The server is built with Python using the fastmcp
library and manages its dependencies with uv
. It can be run directly or as a Docker container.
Features
The server exposes a set of tools and resources for managing a ToDo list, which is stored in a JSON file.
- List Tasks: Retrieve all tasks in a structured format.
- Add Task: Create a new task with a title, description, due date, and priority.
- Explain Task: Get a human-readable summary of a task's context and importance.
- Decompose Task: Break down a complex task into smaller, manageable subtasks.
- Prioritise Tasks: Sort tasks based on the Eisenhower matrix (importance and urgency).
- Recommend Tasks: Get a list of the most relevant tasks to work on for the current day.

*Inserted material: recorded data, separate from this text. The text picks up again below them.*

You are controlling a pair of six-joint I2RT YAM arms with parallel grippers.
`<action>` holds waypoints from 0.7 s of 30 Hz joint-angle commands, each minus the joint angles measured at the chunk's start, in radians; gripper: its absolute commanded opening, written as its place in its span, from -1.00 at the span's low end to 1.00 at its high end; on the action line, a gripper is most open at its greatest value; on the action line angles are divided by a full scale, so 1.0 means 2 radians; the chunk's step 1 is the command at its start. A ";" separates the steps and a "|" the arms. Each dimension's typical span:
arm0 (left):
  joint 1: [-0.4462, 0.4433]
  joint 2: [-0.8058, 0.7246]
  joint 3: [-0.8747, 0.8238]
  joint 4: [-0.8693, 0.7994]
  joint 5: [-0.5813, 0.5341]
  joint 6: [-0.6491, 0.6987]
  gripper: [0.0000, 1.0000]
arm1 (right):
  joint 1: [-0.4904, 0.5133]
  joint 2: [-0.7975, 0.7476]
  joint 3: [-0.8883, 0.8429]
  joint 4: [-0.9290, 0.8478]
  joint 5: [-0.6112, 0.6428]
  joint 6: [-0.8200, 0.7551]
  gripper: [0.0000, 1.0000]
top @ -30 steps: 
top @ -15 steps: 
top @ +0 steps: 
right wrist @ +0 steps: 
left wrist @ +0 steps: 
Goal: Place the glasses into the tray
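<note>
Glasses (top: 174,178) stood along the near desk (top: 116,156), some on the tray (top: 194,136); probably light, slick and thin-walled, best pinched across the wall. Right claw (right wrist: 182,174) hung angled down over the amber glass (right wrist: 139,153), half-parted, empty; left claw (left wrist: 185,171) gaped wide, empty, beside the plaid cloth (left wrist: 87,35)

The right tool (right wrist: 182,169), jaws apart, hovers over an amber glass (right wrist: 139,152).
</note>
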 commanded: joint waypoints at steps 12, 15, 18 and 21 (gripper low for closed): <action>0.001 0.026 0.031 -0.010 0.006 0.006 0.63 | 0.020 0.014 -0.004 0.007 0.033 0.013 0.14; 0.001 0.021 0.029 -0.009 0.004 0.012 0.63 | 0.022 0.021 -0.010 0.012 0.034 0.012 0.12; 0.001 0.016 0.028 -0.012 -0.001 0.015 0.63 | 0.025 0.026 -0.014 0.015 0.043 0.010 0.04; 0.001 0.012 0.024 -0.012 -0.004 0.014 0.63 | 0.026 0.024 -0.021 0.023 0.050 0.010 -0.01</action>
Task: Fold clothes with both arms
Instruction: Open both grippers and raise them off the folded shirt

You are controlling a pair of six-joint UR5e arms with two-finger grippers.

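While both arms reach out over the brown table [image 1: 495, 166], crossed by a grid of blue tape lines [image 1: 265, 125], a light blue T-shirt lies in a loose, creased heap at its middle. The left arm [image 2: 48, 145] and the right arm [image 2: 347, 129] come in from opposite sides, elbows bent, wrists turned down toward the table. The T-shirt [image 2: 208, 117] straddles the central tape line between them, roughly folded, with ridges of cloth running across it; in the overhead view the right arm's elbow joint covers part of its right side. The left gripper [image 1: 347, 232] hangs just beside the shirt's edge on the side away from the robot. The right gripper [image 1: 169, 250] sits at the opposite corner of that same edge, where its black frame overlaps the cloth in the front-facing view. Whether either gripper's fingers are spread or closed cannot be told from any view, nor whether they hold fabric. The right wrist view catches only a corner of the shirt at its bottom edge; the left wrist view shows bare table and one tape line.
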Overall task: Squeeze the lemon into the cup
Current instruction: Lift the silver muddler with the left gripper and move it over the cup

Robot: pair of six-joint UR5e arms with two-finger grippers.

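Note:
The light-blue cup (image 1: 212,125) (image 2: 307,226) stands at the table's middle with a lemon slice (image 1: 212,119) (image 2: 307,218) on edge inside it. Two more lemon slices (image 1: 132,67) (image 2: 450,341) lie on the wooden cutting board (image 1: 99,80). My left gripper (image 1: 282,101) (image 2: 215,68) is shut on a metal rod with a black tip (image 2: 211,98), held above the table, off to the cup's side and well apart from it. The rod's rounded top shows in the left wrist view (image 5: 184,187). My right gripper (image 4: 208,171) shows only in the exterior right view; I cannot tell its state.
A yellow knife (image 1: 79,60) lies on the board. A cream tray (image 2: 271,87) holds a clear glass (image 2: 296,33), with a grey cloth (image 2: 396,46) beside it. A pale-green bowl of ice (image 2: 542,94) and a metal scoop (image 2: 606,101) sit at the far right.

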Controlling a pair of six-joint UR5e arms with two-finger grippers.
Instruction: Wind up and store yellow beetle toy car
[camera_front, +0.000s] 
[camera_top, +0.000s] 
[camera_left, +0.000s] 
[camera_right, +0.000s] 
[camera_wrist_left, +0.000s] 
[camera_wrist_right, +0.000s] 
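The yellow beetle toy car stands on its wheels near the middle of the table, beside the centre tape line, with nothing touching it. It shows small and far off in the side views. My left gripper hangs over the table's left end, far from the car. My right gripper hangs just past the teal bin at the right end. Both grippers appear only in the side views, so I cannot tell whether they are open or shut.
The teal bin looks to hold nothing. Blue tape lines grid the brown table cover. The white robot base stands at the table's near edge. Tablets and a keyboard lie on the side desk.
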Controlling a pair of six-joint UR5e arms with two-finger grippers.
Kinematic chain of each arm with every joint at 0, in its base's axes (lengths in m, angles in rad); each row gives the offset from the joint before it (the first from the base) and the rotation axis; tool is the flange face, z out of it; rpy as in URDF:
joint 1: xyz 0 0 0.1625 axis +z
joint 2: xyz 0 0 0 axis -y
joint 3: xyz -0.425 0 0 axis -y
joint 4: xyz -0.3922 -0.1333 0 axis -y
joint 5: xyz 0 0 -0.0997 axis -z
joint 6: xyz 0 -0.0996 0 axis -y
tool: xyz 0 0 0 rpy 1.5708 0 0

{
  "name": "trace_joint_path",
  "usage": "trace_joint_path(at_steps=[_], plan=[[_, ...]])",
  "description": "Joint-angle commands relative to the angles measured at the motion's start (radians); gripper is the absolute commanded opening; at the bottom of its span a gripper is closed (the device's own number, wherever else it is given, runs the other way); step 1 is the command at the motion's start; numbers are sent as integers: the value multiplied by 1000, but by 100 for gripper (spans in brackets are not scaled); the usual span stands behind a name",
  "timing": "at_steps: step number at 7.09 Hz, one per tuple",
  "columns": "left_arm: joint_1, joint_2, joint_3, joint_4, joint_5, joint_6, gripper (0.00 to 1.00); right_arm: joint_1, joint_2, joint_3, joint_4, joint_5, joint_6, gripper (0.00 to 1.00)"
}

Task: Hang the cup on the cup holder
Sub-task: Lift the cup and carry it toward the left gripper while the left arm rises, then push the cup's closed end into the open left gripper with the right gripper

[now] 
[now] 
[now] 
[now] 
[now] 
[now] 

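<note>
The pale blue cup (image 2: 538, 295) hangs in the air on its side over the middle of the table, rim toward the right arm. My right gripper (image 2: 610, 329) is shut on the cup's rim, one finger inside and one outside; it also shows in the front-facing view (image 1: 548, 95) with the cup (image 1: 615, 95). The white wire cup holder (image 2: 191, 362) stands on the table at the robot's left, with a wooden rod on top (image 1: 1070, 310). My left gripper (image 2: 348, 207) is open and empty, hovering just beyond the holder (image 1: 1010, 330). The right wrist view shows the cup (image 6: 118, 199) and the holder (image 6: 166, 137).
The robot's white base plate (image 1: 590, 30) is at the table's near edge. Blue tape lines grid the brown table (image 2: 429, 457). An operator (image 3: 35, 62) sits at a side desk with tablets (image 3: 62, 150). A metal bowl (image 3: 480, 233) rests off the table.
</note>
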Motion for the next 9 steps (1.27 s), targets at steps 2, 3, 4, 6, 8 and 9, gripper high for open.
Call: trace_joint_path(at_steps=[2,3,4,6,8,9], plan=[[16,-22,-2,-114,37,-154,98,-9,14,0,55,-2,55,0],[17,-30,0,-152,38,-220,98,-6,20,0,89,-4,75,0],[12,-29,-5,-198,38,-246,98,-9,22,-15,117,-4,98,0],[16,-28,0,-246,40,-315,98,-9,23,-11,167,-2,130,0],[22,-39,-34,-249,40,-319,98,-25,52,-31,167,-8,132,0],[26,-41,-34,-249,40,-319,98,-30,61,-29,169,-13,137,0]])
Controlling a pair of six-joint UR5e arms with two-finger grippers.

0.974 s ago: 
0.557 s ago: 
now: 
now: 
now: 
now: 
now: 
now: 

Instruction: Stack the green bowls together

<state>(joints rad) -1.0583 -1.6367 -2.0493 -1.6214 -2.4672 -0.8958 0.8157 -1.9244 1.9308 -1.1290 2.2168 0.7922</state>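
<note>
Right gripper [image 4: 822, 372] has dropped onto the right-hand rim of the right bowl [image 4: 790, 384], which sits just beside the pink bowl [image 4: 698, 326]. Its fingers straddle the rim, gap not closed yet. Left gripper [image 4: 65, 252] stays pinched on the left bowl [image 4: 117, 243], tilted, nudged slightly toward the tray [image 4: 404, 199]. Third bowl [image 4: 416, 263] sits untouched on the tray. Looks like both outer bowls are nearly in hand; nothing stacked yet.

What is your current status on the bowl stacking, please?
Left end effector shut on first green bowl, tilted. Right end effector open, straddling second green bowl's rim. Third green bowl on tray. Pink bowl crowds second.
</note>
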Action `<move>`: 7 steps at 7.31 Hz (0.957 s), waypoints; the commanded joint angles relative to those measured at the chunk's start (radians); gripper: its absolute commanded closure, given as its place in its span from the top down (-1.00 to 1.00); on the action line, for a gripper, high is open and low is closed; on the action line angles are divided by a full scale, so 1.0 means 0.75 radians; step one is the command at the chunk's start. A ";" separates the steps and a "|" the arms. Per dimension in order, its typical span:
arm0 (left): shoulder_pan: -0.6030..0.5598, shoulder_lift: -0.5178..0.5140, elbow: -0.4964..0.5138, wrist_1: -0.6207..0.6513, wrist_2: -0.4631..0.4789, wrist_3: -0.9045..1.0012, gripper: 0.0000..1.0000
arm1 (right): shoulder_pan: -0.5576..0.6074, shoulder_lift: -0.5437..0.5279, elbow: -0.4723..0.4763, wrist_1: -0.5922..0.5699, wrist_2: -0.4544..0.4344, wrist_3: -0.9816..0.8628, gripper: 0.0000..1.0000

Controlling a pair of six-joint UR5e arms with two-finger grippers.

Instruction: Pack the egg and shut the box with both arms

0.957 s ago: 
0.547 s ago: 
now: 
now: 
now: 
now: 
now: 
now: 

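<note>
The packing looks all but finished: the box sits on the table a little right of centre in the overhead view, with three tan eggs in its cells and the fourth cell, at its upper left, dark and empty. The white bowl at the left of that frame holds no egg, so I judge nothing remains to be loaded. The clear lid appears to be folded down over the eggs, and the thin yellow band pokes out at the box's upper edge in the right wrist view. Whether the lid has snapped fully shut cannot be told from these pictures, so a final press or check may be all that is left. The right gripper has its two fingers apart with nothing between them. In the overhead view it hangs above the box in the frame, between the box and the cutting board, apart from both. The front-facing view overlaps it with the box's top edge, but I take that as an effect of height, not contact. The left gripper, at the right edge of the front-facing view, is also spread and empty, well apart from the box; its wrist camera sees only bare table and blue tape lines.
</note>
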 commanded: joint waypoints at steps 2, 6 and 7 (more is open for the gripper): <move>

- Mark as Completed: Mark a task as done.
Getting Started
Prerequisites
- Python 3.13+
- uv (a fast Python package installer and resolver)
Installation
-
Clone the repository:
git clone <repository-url> cd awesome_todo_mcp_server
-
Create a virtual environment and install dependencies:
uv
will automatically create a virtual environment in the current directory and install all the packages listed inpyproject.toml
.uv sync --locked
Running the Server
Once the dependencies are installed, you can start the server:
uv run awesome-todo-server.py
The server will start on http://0.0.0.0:3000
by default. You can configure the port by setting the SERVER_PORT
environment variable.
Docker Deployment
The project includes a Dockerfile
and docker-compose.yml
for easy containerization and deployment.
Building the Docker Image
To build the image directly from the Dockerfile
:
docker build -t awesome-todo-mcp .
Running with Docker Compose
The docker-compose.yml
file simplifies running the server in a container and managing data persistence.
-
Configure the Volume: Before starting, you need to edit the
docker-compose.yml
file to specify a host path for your ToDo list data. Replacepath/to/your/todo/json
with an actual path on your local machine where you want to store thetodos.json
file.services: awesome-todo-mcp: build: . environment: - SERVER_PORT=3000 # Port used by Server inside container ports: - "3000:3000" # Hostport:SERVER_PORT volumes: - /your/local/path:/data # <-- CHANGE THIS
-
Start the container:
docker-compose up -d
This starts the service in detached mode (building the image first if it doesn’t already exist). The API will be available by default at http://localhost:3000
. Task data is persisted on the host in the directory you mapped to /data
(that’s where todos.json
is written).
Rebuilds after code changes: Because the application code is baked into the image (see COPY awesome-todo-server.py
in the Dockerfile
), you must rebuild the image whenever the code or dependencies change before starting again:
docker-compose up --build -d
# or
docker-compose build && docker-compose up -d
If you change the internal server port, adjust SERVER_PORT
and the port mapping accordingly in docker-compose.yml
. Data persistence is unaffected by container restarts as long as the host path bound to /data
remains the same.
Connecting with Gemini CLI
To connect the Gemini CLI to your running ToDo server, you need to add a server configuration to your ~/.gemini/settings.json
file. Add the following block inside the mcpServers
object:
"awesome-todo-mcp": {
"httpUrl": "http://127.0.0.1:3000/mcp/"
}
Your mcpServers
configuration should look something like this (you might have other servers listed as well):
{
"mcpServers": {
"awesome-todo-mcp": {
"httpUrl": "http://127.0.0.1:3000/mcp/"
}
}
}
After saving the changes, you can interact with your ToDo list through the Gemini CLI.